Autor |
Wiadomość |
żółf |
Wysłany: Sob 9:54, 30 Lis 2013 Temat postu: |
|
Dokładnie ta z przodu cylindra z otworem na kolanko wydechowe. Ciężko ją ściągnąć jak silnik w ramie (trzeba podnieść troszeczkę, ale bez problemu ściąga się ją bez ściągania cylindra (przynajmniej w moim roczniku) |
|
|
bartek85 |
Wysłany: Sob 9:35, 30 Lis 2013 Temat postu: |
|
Flasza - chodzi ci a tą klapkę z przodu silnika ? Z tego co wiem tego nie idzie zdjąć bez ściągania cylindra lub wyjmowania silnika. Jak się mylę to mnie poprawcie. |
|
|
żółf |
Wysłany: Sob 1:17, 30 Lis 2013 Temat postu: |
|
Majster128 napisał: | Trafiłeś górną częścią cięgna w dolną przy zakładaniu cylindra? | nie ściągałem cylindra, tylko flansze |
|
|
Majster128 |
Wysłany: Sob 0:14, 30 Lis 2013 Temat postu: |
|
Trafiłeś górną częścią cięgna w dolną przy zakładaniu cylindra? |
|
|
żółf |
Wysłany: Pią 19:50, 29 Lis 2013 Temat postu: |
|
barek253 napisał: | Może skręciłes za lekko albo nierównomiernie z obu stron. Mówię o śrubach trzymających przesłone. |
Pierwsze co sprawdziłem, na pracującym silniku dokręcałem, odkręcałem, ustawiłem jeszcze raz i bez zmian. |
|
|
barek253 |
Wysłany: Pią 19:48, 29 Lis 2013 Temat postu: |
|
Może skręciłes za lekko albo nierównomiernie z obu stron. Mówię o śrubach trzymających przesłone. |
|
|
żółf |
Wysłany: Pią 18:34, 29 Lis 2013 Temat postu: Terkotanie exc200 |
|
Przy temacie sprzęgła nikt się nie zainteresował, więc daję nowy temat. Ze względu na kontuzję odstawiłem sprzęt na prawie 3 miechy. W tym czasie zrobiłem mały przegląd. Jedyne co obiłem przy silniku to zmiana flanszy cylindra tej do której wchodzi kolektor wydechowy.
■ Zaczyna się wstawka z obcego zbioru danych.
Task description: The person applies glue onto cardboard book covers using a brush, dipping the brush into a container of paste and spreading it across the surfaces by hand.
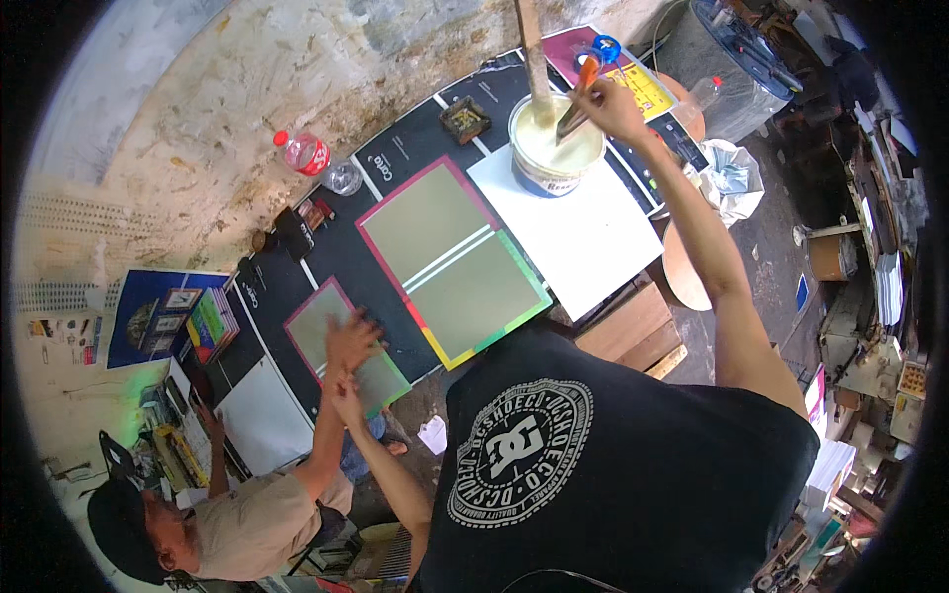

Przy rozbieraniu tego wyjąłem mechanizm zamykania zaworu wydechowego, przeczyściłem i z powrotem złożyłem.
Wczoraj odpaliłem sprzęt i usłyszałem dziwne tekotanie z okolic wydechu, bardziej słyszalne po prawej stronie. Dźwiękiem przypomina wyciągnięty łańcuszek rozrządu. Ściągnąłem flanszę wydechu, ale wygląda na to że tam wszystko ok. Składałem zawór na znaki, na sucho wszystko działa poprawnie. Ma ktoś pomysł co to może być?
Pewnie pojeżdżę sobie lajtowo do lutego, a potem zrobię remont, chodzi mi tylko żeby czegoś nie przeoczyć.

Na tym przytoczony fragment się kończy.